Un peu de décence! L’édito de Patrice Chabanet
S’il est un domaine qui doit être sanctuarisé dans le débat public, c’est bien celui de l’éthique en matière médicale. Dans le cas Vincent Lambert, il ne l’est plus depuis belle lurette. Sur fond de querelle familiale, la cascade de procédures judiciaires donne lieu à des empoignades d’un goût douteux. Avant-hier soir, une nouvelle étape a été franchie lorsque la Cour d’appel de Paris a ordonné la reprise des soins de l’intéressé. On n’était plus dans la compassion ou, tout simplement, dans la défense d’une conviction, mais dans l’ambiance surréaliste d’une fin de match de football. « On a gagné », ont hurlé quelques braillards. L’un des avocats, juché sur un réverbère, a évoqué la « remontada ». Plus que choquant. Surtout contre-productif. On peut comprendre l’attachement d’une mère pour son fils tétraplégique dont les lésions cérébrales sévères ont grandement vidé le mot vie de son contenu. Ce qu’on comprend moins ce sont ces « supporters », qui pour mettre en avant des positions religieuses intégristes, qui pour surfer sur la campagne électorale des européennes. Leur absence de dignité aura certainement fait beaucoup pour desservir la cause qu’ils prétendent défendre. On n’instrumentalise pas un drame médical et familial. Et on ne traite pas de nazis les médecins de l’hôpital de Reims, parce qu’en leur âme et conscience ils estiment qu’il est préférable d’accompagner la fin d’une existence qui n’en a que les apparences.

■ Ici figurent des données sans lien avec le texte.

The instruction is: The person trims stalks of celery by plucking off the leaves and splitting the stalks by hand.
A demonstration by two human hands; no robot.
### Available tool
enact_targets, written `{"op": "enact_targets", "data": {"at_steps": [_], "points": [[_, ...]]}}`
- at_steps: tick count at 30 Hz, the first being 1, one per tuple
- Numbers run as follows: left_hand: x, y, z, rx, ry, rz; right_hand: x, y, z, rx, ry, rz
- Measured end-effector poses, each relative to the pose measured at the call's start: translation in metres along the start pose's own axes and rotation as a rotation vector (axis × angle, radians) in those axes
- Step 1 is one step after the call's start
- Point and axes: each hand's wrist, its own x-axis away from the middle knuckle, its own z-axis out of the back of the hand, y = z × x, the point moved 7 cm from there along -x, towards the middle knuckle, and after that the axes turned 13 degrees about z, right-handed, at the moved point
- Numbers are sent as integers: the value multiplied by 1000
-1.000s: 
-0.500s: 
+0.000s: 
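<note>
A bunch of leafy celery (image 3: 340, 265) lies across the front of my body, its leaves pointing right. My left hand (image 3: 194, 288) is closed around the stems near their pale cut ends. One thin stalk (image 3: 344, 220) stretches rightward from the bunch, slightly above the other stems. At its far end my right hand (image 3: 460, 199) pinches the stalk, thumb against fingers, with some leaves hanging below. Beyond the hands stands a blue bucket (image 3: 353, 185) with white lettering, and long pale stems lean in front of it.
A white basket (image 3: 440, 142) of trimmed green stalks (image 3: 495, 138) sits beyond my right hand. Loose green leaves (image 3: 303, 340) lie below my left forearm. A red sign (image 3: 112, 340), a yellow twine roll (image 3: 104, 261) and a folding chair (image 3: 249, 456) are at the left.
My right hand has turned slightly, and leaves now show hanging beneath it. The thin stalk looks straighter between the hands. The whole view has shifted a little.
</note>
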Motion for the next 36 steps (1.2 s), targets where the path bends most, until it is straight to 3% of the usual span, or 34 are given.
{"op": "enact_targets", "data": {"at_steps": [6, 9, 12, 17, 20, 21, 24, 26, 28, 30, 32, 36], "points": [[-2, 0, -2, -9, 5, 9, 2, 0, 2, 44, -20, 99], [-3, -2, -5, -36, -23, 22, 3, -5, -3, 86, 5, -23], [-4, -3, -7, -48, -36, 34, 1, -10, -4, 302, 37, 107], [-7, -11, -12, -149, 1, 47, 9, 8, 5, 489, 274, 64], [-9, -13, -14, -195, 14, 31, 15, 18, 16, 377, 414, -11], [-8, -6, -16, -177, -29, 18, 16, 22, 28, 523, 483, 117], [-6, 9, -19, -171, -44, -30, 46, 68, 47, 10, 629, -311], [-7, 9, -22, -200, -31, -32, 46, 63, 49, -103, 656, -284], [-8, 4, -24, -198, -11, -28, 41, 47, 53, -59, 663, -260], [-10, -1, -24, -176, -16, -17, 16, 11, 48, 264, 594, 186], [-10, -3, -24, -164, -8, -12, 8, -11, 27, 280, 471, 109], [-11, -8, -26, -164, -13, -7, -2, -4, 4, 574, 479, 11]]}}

L’affaire va donc suivre son cours. Plusieurs mois, peut-être plusieurs années. Il faudra forcément en tirer la leçon et le plus tôt sera le mieux, pour sortir du tumulte et du brouhaha. L’une des pistes envisagées est celle de ce que l’on appelle les directives anticipées. Elles sont prévues dans la loi Leonetti, mais les Français la connaissent mal ou ne veulent peut-être pas la connaître : il est difficile d’envisager les conditions de sa propre fin… Mais faute de ces volontés exprimées par écrit, s’ouvre un espace dans lequel peuvent s’engouffrer des litiges dont on voit les énormes dégâts dans l’affaire Lambert.